Content I think you could drop if you wanted to save time:
Read Data Directly From Hardware. I suspect that this would be relevant to only a small minority of your audience. Especially if you’re teaching the course mostly in Python, because this is the sort of thing you should really do in C.
Greg: Agreed; it’s mostly to motivate a discussion of binary data handling, which I guess isn’t that important to most people either.
Greg: Would a title change make it clearer? This is where I wanted to introduce whole-array manipulations (MATLAB-style operations), which I think many scientists do care about.

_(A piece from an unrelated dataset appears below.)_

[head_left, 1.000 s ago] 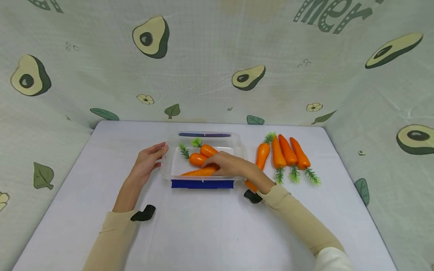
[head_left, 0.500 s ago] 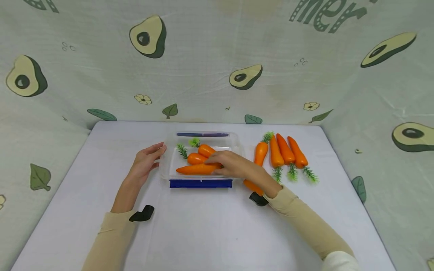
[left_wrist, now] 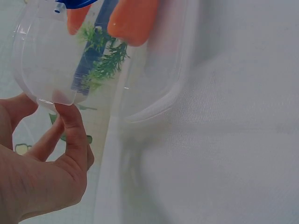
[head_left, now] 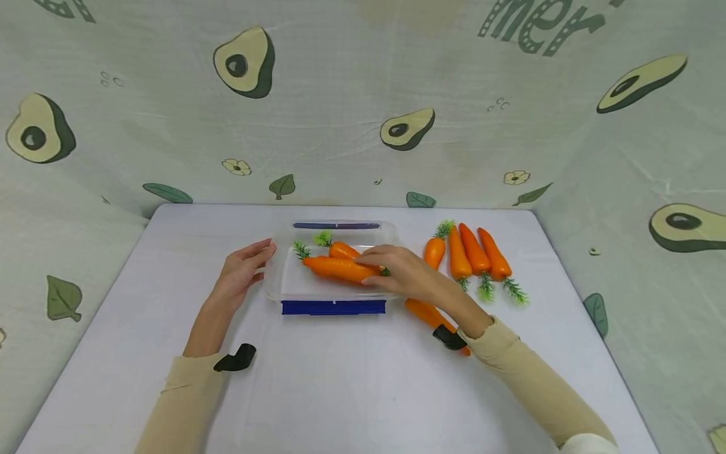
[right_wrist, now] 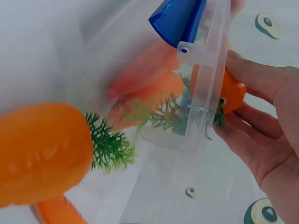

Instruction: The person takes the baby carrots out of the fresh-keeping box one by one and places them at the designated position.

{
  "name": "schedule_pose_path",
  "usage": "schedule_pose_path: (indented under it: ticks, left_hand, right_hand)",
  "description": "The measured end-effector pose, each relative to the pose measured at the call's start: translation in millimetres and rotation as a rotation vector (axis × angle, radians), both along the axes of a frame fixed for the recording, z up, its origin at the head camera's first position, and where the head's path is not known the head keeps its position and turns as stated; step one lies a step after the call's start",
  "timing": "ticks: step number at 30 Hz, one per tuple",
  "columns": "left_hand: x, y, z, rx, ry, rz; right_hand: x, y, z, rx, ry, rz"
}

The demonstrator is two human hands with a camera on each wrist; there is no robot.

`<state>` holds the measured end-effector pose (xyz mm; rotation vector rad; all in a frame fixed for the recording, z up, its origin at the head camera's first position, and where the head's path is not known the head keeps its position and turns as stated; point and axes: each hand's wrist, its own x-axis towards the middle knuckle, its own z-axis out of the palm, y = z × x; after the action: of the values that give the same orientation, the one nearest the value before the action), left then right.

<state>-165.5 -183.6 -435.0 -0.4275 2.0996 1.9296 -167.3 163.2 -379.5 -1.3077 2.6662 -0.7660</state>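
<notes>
- One carrot (head_left: 334, 267) is the workpiece. It lies over the interior of the clear box (head_left: 297, 284), tip pointing left, leafy end at the right hand (head_left: 405, 268). Whether it rests on the contents or hangs just above them cannot be determined.
- Right grip: thumb and fingers pinch this carrot near its leafy end.
- Left grip: the left hand (head_left: 241, 268) is at the left rim of the box, fingers bent and touching it. Whether they pinch the rim or only press against it cannot be determined.
- Box contents: a far carrot (head_left: 342, 250) is visible. Beside it shows a leaf tuft (head_left: 302, 250), its carrot mostly hidden behind the held one.
- Stock on the bench (head_left: 340, 378), right of the box: four carrots (head_left: 473, 249) in a group, plus a nearer carrot (head_left: 425, 310) partly covered by the black wrist mount (head_left: 449, 337).
- Step in hand (judged): placing the held carrot in the box.
- Next move (judged): calls for lowering it flat on the near side of the floor, parallel to the others, then spreading the right grip while the left hand steadies the rim.
</notes>
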Motion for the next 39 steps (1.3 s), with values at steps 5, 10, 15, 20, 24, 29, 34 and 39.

Lorin: Ah, I didn’t realize this was about MATLAB vectorization (I thought it was related to using an optimizing compiler to take advantage of SIMD instructions). You’re right, this is worth teaching. Back when I was a grad student, I was amazed at the orders of magnitude performance improvement you can get in MATLAB by getting rid of loops and recasting your problems as linear algebra operations. There was a grad student I knew at Boston University who was amazing at turning loops into matrix multiplications.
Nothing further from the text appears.